Yes. I currently live in a travel trailer. But it’s a relatively spacious 400-and-something square feet. There’s room for mom to go to bed and shut a door. There’s room for me to watch TV until midnight. There’s room for the dogs’ big crates, and there’s room for them to sleep on the love seat or move to the kitchen floor or to the carpet under the dining room table. There’s a dining room table. There’s a dining room space.
Things are about to get real small around here.
And then I start thinking about the “size matters” mentality that plagues even me – a tiny house dweller. There is this thing in me that equates comfort of mind, body and soul with the amount of square footage I’m occupying. {And this coming from the person who’s lived in her fair share of tiny places.}
Will we be comfortable? Will the dogs be comfortable?
Are we CRAZY?!
I was telling a friend my concerns about space. His response: “Well, of course you’ll be comfortable.”
And it’s true. We will be.
This home is merely a shell. It’s a temporary covering of greater things than any number of square feet.
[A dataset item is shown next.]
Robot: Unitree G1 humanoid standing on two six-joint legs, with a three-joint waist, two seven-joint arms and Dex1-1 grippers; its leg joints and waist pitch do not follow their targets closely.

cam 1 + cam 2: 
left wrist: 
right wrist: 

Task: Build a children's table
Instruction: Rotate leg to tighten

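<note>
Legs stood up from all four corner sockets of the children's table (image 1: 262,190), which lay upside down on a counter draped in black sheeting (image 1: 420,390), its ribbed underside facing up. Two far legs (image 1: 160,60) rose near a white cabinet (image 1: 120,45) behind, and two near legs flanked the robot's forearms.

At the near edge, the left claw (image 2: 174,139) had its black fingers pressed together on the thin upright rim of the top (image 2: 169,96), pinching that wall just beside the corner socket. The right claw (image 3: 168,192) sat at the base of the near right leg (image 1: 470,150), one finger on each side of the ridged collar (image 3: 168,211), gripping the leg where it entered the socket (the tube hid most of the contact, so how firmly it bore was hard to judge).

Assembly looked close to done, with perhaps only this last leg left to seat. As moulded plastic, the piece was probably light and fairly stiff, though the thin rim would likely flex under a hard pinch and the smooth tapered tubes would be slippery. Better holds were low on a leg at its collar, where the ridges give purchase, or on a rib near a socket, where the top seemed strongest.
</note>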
“Verily the lust for comfort murders the passion of the soul, and then walks grinning in the funeral.
But you, children of space, you restless in rest, you shall not be trapped nor tamed.
Your house shall be not an anchor but a mast.
It shall not be a glistening film that covers a wound, but an eyelid that guards the eye.” – Kahlil Gibran
We’re moving into our eyelid, our mast. Bravely.